Elderly people who suffer from metabolic syndrome have an increased risk of diabetes, not cardiovascular disease (CVD), according to a paper published online in The Lancet. Previously, metabolic syndrome (a combination of medical disorders) was thought to increase the risk of both diabetes and (CVD).

Having three of the following five abnormal medical conditions lead to a diagnosis of metabolic syndrome:

  1. raised blood sugar levels
  2. high blood pressure
  3. high waist circumference
  4. decreased levels of good (HDL) cholesterol
  5. elevated levels of triglycerides (fats) in the blood

These criteria were designed to enhance our understanding of how heart disease is related to the pre-diabetes state and heart disease. Though the medical community has accepted them as a convenient method of identifying individuals at risk for both conditions at the same time, there is still debate about their clinical role because age, cholesterol, smoking, and other well established risk factors for heart disease are omitted. To add clarity to this discussion, Professor Naveed Sattar (BHF Glasgow Cardiovascular Research Centre, University of Glasgow, UK) and colleagues analyzed how metabolic syndrome and its components were associated with the risk of diabetes and CVD in elderly populations.

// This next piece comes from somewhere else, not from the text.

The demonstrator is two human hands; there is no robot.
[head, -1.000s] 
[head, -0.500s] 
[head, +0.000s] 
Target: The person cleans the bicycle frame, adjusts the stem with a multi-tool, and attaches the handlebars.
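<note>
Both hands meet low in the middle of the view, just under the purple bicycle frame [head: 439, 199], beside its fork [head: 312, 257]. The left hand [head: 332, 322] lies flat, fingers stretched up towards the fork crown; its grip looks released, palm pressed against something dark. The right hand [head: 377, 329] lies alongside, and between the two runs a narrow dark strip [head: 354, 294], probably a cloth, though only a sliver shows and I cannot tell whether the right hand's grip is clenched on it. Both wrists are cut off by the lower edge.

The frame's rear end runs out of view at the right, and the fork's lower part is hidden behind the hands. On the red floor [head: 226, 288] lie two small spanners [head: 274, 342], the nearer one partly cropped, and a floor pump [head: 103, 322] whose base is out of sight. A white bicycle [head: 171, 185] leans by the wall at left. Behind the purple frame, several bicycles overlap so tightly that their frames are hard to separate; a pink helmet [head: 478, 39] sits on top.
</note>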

Data from the Prospective Study of Pravastatin in the Elderly at Risk (PROSPER) enabled the researchers to assess 4812 non-diabetic people from age 70 to 82, and data from the British Regional Heart Study (BRHS) contained 2737 non-diabetic men from age 60 to 79. The PROSPER study found 772 cases of CVD and 287 of diabetes in a just over 3 years. The researchers found that in PROSPER patients without baseline CVD, metabolic syndrome was not linked to an increase in CVD, but there was over a four-fold increase in diabetes risk for patients with metabolic syndrome. These results were similar for patients with baseline CVD. Patients included in the BRHS study had 440 cases of CVD and 105 of diabetes over seven years. In this study, the researchers found a 27% increase in CVD risk and a seven-fold increase in diabetes risk for those with metabolic syndrome. The two studies demonstrated consensus in that body mass index or waist circumference, triglyceride levels, and glucose cutoff points did not seem to predict risk of CVD. However, the five criteria listed above were all associated risk of new diabetes onset.

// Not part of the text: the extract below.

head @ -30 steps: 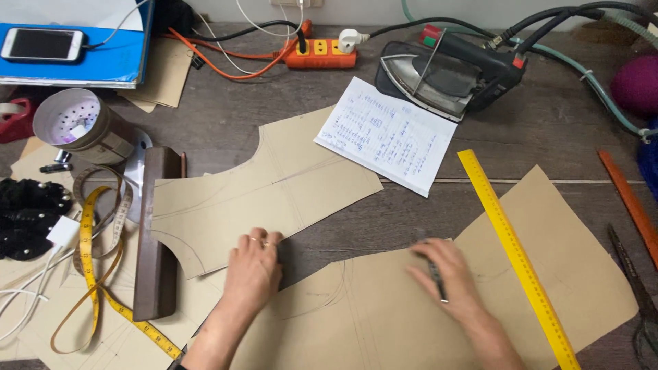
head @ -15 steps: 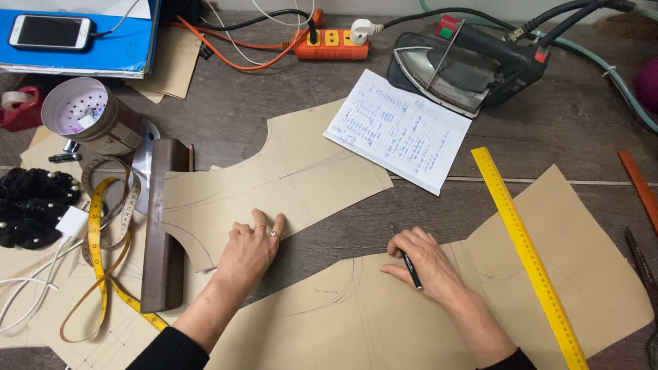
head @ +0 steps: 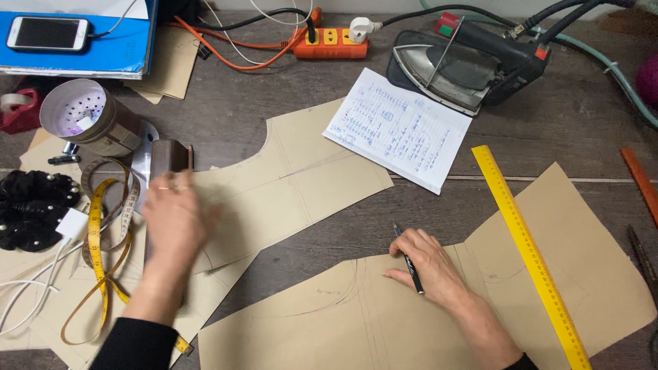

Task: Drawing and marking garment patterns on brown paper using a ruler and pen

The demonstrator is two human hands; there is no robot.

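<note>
My right hand (head: pixel 430 269) rests on the lower brown paper pattern piece (head: pixel 589 274) and holds a black pen (head: pixel 409 264) with its tip pointing up and away. My left hand (head: pixel 175 223), blurred with motion, hovers with fingers spread over the left end of the upper pattern piece (head: pixel 308 178), close to a dark wooden block (head: pixel 166 159) and a yellow tape measure (head: pixel 96 233). A long yellow ruler (head: pixel 528 250) lies diagonally across the lower pattern, right of my right hand.
A handwritten notebook sheet (head: pixel 397 129) lies in the middle, a steam iron (head: pixel 466 62) behind it, an orange power strip (head: pixel 330 41) at the back. A phone (head: pixel 48 33) on a blue folder, a perforated white cup (head: pixel 75 109) and a black beaded item (head: pixel 31 205) crowd the left.
My left hand has swept left and up, from the gap between the patterns toward the wooden block. My right hand, still holding the pen, has stayed on the lower pattern.
</note>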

“Metabolic syndrome and its components are associated with type 2 diabetes but have weak or no association with vascular risk in elderly populations, suggesting that attempts to define criteria that simultaneously predict risk for both cardiovascular disease and diabetes are unhelpful,” write the authors. They agree that clinicians should focus on determining optimum and separate risk criteria for each disease that rather than having the same criteria used for both.

An accompanying comment written by Dr Richard Khan (American Diabetes Association, Alexandria, VA, USA) questions the usefulness of metabolic syndrome as a test for CVD risk. “What seems to make most sense is for clinicians to focus on global risk assessment that takes into account all the well-established cardiometabolic risk factors and then to treat each abnormality appropriately. Also, more research is needed to understand the cause of risk-factor clustering and the pathogenises of insulin resistance. Both actions would better serve the health of those at risk of diabetes and cardiovascular disease than seeking a diagnosis of the metabolic syndrome,” he concludes.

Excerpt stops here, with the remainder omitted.